“Trading Comfort for Shelter”

Plenty of good reading this past week, but I want to highlight two excellent listens.

First up, the most thought-provoking podcast I’ve listened to in quite a while, an interview with English mythologist Martin Shaw by Emergence Magazine.

Among the many, many ideas still resonating with me from that conversation — about place, about which “temples” we’re serving in, about language and story — one that’s especially sticky right now is the idea of trading comfort for shelter.

Martin introduces the concept by talking about the kind of work we have to do to name and claim our place in the world, or be claimed by it. In his case, it was years in a yurt in his home place in the wild west of England, chopping wood for his own fire and living hard till he felt truly home. The experience nearly killed him, he said.

Surely each of us is invited to go on such a mythic quest at least once in our lives, in order to know the world and ourselves in it. But I couldn’t help thinking how we might all do well to trade some comfort for shelter — or, if you prefer, the many thousands of ways our culture is designed and organized so that we trade shelter for comfort.

We trade the shelter of comprehensive healthcare for the comfort of slightly lower taxes.

The shelter of privacy for the comfort of convenience.

The shelter of community and ownership and stewardship for the comfort of fast fashion (of all kinds).

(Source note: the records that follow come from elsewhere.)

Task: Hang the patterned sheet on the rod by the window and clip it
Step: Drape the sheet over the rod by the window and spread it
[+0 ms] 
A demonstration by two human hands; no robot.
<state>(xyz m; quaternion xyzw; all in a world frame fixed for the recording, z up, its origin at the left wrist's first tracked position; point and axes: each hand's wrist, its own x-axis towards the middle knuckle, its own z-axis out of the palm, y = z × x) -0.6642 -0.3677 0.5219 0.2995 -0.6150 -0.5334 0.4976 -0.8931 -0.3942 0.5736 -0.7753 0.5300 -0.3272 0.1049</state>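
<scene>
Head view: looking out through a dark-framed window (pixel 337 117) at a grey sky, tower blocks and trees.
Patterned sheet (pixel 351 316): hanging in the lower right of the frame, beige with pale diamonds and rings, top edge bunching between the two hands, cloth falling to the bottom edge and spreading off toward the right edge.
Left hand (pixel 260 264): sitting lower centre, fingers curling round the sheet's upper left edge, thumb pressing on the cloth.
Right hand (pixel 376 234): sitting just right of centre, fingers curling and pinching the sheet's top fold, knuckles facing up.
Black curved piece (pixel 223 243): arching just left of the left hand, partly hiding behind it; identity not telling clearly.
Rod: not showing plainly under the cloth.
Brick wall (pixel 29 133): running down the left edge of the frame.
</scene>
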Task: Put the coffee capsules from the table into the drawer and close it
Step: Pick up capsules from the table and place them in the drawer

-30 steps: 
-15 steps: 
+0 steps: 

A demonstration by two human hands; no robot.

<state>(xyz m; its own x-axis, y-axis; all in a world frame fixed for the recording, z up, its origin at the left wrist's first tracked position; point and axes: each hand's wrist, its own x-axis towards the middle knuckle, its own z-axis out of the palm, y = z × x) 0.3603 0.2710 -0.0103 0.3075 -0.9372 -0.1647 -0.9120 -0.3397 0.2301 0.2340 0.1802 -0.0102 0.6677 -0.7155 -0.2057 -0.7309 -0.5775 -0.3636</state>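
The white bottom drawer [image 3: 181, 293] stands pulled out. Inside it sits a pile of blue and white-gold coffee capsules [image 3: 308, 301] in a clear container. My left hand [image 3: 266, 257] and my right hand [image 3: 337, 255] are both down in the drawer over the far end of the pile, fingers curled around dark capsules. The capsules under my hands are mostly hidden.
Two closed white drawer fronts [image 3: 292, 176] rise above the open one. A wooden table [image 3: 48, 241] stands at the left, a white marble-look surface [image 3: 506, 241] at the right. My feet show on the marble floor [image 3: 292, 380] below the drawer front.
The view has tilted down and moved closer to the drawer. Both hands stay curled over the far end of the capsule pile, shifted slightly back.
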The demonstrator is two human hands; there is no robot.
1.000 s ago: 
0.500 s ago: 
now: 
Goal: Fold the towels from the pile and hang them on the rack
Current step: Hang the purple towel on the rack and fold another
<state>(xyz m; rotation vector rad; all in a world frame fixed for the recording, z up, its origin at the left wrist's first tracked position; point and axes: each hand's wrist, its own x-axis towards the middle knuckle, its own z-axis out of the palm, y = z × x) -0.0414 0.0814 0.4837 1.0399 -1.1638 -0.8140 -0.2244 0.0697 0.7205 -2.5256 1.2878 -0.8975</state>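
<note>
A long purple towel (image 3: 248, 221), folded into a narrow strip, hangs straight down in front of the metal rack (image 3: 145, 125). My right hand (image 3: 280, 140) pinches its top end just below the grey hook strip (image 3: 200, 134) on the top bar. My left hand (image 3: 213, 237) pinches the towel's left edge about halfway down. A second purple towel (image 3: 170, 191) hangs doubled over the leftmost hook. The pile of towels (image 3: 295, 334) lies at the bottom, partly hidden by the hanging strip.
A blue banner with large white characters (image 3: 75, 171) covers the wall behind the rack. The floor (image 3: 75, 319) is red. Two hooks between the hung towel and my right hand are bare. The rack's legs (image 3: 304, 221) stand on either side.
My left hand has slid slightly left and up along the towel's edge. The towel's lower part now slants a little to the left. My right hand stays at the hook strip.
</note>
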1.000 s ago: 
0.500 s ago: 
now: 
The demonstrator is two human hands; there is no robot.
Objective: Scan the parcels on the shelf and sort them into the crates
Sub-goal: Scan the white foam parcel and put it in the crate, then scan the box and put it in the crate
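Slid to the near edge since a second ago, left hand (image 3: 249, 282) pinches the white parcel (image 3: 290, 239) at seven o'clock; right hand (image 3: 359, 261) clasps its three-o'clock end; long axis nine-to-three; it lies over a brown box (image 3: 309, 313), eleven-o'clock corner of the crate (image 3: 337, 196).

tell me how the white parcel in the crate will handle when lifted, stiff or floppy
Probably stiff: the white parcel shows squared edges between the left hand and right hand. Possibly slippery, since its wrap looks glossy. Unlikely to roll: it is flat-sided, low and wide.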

The shelter of truth for the comfort of bias-confirming assertion.

And on and on and on.

Which begs the question: are those trades working for us? Might we wish to make different ones now? Which new tradeoffs should we make, and how might we begin?

***

And the other listen? Jason Isbell and the 400 Unit’s new album, Reunions, was released everywhere on Friday. It’s haunting and beautiful and real — well worth trading an hour of mindlessness for the shimmering shelter of great music that invites you to step inside, pitch your yurt, and stay awhile.